The production of ${\mathrm{O}}_{\mathrm{2}}^{\mathrm{•–}}$ and H₂O₂ in leaf were indicated by scattered dark blue spots and brown polymerization products, respectively (Figures 2A,C). Compared with control individuals, both ${\mathrm{O}}_{\mathrm{2}}^{\mathrm{•–}}$ and H₂O₂ were up-regulated in leaves of Mn stressed plants. The production of ${\mathrm{O}}_{\mathrm{2}}^{\mathrm{•–}}$ and H₂O₂ did not show any changes under S₁ and S₂ treatment, but they were stimulated by S3 treatment. By contrast, under Mn stress condition, S1 and S2 significantly reduced ${\mathrm{O}}_{\mathrm{2}}^{\mathrm{•–}}$ and H₂O₂, with more pronounced reduction observed under S2′ treatment. However, compared with Mn-stressed plants, there is no significant reduction in ${\mathrm{O}}_{\mathrm{2}}^{\mathrm{•–}}$ and H₂O₂ accumulation under S3′ treatment. Mn stress caused significant increases in the degree of peroxidation of membrane lipids and loss of plasma membrane integrity in roots indicated by the heavy staining (Figures 2B,D). An obvious increase of these parameters was also detected under S3 treatment. S1 and S2 application was found to alleviate Mn-induced peroxidation of membrane lipids and loss of plasma membrane integrity in roots, with more pronounced effect observed at S2 level. No significant differences in these two parameters were observed between Mn and S3′ treatment. ROS level in roots was visualized by the green fluorescence intensity (Figure 2E). Compared with control, exposure of plants to both Mn stress and S3 treatment significantly increased ROS in root. However, the Mn-induced increase in ROS was significantly ameliorated by S1 and S2. S3 had no significant ameliorating effect on ROS in root of Mn-stressed plants.

FIGURE 2

FIGURE 2. Histochemical detection of H₂O₂ in leaves (A), lipid peroxidation in roots (B), ${\mathrm{O}}_{\mathrm{2}}^{\mathrm{•–}}$ in leaves (C), loss of plasma membrane integrity in root (D), ROS level in roots (E), MDA contents in leaves and roots (F).

MDA Concentration

In response to Mn stress, the concentration of MDA significantly increased in both leaves and roots, which were 1.76 and 1.79 times higher than that of control, respectively (Figure 2F). S3 treatment also induced increases of MDA in both tissues of wheat plants. Compared with Mn treatment, application of S to Mn-stressed plants was found to greatly decrease MDA in both tissues except for that in the root of plant under S3′ treatment, where the decrease was not significant.

Mn and S Accumulation

Plants treated with Mn showed markedly increased accumulation of Mn in both shoot and root (Figure 3). Under no-excess Mn condition, S application had no significant effect on Mn accumulation irrespective of its level, whereas, it significantly influenced Mn contents in Mn stressed plants. Compared with the Mn-treated plants, Mn content was reduced by 16.94 and 32.93% in shoot whereas increased by 14.37 and 36.42% in roots under S1′ and S2′ condition, respectively. However, Mn content in both tissues was significantly decreased under S3′ treatment. Compared with control, Mn treatment increased root S content by 65% and shoot S content by 18.59%, respectively. S application significantly increased S concentrations in both tissues of control and Mn-stressed plants, irrespective of its level. However, S2 proved to be the most effective in enhancing the S concentrations in plants grown under Mn stress, upgrading the values by 53.97% in shoot and 139.77% in root, respectively, when compared with Mn-stressed plants.

FIGURE 3

FIGURE 3. Mn and S contents and proportion of subcellular distribution of Mn in polish wheat seedlings treated with S, Mn, and their combination. Data represented as mean ± SD. Different letters on vertical bars indicate significant differences at P ≤ 0.05.

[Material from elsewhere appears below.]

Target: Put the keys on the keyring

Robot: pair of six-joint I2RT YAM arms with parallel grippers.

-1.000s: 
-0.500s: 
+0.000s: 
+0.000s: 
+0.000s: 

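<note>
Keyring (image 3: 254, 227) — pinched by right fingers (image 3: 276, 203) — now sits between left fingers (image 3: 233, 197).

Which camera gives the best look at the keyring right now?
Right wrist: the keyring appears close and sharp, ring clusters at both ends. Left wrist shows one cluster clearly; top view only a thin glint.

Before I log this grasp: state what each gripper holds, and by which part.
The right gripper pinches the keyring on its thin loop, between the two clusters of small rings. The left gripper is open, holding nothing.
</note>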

Subcellular Distribution of Mn

The subcellular distribution of Mn in both leaves and roots of wheat plants is shown in Table 4 and Figure 3. Compared with control, Mn treatment increased Mn concentrations in cell wall, organelle and soluble fraction of leaves by about 27, 16 and 12 folds, respectively. Similar results were observed in the roots (Table 4). For the proportions of subcellular distribution, Mn treatment significantly reduced the proportions of Mn in the organelle and soluble fraction of both tissues whereas raised that in cell wall by 35.72 and 47.81% for leaf and root, respectively, when compared with the controls (Figure 3). In the absence of Mn stress, all the three S treatments had no significant impact on the accumulation and proportion of Mn in different subcellular fractions of both tissues. However, it greatly influenced these parameters in Mn-stressed plants. Compared with Mn treatment, combined excess Mn with both S1 and S2 decreased Mn concentrations in cell wall and organelle of leaves whereas it significantly increased Mn in cell wall and soluble fraction of roots (Table 4). Moreover, S1 and S2 were found to enhance the proportions of Mn in soluble fraction while reduce that in organelle for both tissues in Mn-stressed plants, with S2 showed more pronounced effect (Figure 3). Under Mn stress, S3 application significantly decreased Mn concentrations in cell wall and soluble fraction of both tissues, but it did not influence Mn content in organelle (Table 4). For the proportions of subcellular distribution, compared with Mn treatment, S3′ treatment caused less proportions of Mn accumulated in cell wall but more in organelle (Figure 3).

TABLE 4

TABLE 4. Subcellular distribution of Mn in leaves and roots of polish wheat seedlings treated with S, Mn, and their combination.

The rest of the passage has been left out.